Double Loop Games secures $8 million in Series A funding

Sam Desatoff, Tuesday, June 1st, 2021 5:52 pm

Last week, upstart mobile developer Double Loop Games announced the closure of an $8 million Series A funding round. The investment was led by Hiro Capital, with participation from Garena and Riot Games, among others. The funding will help Double Loop realize its vision of building deep, social games that appeal to a broad audience. 

“We believe that the pleasures of games are universal, but that a lot of types of gameplay–guilds for example–are presented in ways that are often intimidating to people who don’t identify as gamers, who haven’t been in a guild before,” Emily Greer, co-founder and CEO of Double Loop, told GameDaily. “We think we can design a world where joining a guild is natural and comfortable, and where you can build meaningful relationships with other players.”

The San Francisco-based Double Loop is targeting the mobile market, where smartphone saturation means a large majority of the population–somewhere around 70% in the US–has access to a gaming platform in their pocket. This level of accessibility is understandably attractive, but the mobile platform is a crowded market. Greer hopes that this funding round can help set the studio up for success.

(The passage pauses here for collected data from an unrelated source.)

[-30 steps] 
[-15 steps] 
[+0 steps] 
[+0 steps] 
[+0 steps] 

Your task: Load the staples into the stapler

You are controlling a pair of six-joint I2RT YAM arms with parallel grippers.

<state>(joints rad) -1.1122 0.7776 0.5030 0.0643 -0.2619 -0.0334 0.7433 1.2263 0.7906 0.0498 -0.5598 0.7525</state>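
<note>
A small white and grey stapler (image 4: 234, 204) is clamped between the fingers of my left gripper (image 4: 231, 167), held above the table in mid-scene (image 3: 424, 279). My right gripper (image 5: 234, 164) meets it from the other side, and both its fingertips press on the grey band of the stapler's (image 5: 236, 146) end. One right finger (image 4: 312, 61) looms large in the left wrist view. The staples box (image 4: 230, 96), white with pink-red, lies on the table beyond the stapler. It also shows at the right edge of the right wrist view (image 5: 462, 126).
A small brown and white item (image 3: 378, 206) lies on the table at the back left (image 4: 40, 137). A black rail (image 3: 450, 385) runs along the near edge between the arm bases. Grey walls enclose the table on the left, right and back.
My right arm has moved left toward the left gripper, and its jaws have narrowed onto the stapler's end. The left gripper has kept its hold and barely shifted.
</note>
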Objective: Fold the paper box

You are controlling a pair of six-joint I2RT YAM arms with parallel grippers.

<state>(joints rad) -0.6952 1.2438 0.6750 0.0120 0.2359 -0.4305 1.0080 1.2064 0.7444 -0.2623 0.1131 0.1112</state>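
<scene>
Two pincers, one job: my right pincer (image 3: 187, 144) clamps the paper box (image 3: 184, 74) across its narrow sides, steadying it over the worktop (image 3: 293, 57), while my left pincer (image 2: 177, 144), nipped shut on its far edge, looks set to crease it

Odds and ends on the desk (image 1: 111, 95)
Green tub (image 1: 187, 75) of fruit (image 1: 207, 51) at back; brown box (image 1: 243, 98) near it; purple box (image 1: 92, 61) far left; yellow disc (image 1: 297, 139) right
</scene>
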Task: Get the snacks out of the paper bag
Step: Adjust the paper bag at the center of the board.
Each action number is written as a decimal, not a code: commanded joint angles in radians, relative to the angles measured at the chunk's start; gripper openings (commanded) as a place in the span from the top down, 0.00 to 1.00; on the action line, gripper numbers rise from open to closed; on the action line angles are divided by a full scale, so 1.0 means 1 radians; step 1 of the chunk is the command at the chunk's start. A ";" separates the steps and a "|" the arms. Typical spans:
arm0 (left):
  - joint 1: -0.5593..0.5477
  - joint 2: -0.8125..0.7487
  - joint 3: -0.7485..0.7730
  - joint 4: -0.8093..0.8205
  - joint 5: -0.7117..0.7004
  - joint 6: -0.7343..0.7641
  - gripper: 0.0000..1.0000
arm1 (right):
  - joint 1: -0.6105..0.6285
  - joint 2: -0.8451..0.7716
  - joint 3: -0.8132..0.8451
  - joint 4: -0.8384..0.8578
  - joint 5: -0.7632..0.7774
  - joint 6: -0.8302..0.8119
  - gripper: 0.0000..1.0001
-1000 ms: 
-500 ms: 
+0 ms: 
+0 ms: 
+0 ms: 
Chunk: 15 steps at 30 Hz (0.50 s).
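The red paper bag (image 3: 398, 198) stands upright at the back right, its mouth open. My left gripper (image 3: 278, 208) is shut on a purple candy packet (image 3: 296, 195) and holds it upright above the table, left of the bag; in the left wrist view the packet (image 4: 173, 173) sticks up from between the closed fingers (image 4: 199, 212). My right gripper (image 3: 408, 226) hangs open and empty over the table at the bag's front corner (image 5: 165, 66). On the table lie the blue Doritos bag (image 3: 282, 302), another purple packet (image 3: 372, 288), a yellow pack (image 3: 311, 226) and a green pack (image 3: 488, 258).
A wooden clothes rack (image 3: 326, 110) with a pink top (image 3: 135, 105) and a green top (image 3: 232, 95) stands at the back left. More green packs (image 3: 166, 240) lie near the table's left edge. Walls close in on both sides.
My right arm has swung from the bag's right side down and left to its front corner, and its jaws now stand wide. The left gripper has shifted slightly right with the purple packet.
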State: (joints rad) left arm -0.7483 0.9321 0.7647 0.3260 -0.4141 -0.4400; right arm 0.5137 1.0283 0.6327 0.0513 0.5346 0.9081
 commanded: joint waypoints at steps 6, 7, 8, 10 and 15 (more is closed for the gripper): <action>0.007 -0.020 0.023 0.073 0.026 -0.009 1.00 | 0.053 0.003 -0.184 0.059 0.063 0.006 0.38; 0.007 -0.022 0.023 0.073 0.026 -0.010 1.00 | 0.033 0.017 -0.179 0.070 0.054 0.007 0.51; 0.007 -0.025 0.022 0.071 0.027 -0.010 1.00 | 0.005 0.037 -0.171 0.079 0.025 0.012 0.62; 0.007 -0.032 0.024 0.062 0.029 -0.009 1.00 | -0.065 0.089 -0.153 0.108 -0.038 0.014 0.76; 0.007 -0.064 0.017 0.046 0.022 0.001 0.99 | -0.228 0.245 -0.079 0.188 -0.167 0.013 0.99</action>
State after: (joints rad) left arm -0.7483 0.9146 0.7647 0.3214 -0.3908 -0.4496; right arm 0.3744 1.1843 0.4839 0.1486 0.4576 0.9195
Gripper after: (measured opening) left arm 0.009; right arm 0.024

“Our first funding was about building the foundational team and exploring innovative ideas for our audience,” she explained. “Now we’ve got a core of a game we love, so this funding is about expanding the studio to bring our full vision of our game to market, and having a healthy marketing budget when we launch.”

With a philosophy centered on accessibility, Double Loop’s design sensibilities are all about building low-friction experiences. This means that any game the team works on needs to adhere to a series of self-imposed guidelines aimed at bringing approachability to the forefront. Shelby Moledina, co-founder, COO, and game director at Double Loop, said that this strategy can be broken into four parts: relaxing gameplay, strategic depth, intuitive user interfaces, and gameplay that enables meaningful social interaction.

It’s a method that Moledina said has been baked into the earliest conceptions of Double Loop, and one that has informed every major decision she and Greer have made along the way.

“In the early months of Double Loop, Emily and I spent a lot of time together in her kitchen and walking through parks in San Francisco, talking through our goals for the company, culture, who we were building our games for, and what those games could be,” Moledina told GameDaily. “Those values and goals have informed everything we have built together since then.”

Greer and Moledina started by examining their target audience: people who play games, but don’t necessarily consider themselves “gamers.” It’s a demographic that Moledina said is underserved in some critical ways, and the Double Loop design philosophy is built to address this group. 

While the team isn’t prepared to get too detailed about the game it’s working on, Moledina said that it’s a puzzle hybrid with a deep metagame and social play. It adheres closely to the company’s four design pillars, she explained, and has benefitted from the relatively small size of Double Loop–right now the company employs around 14 people.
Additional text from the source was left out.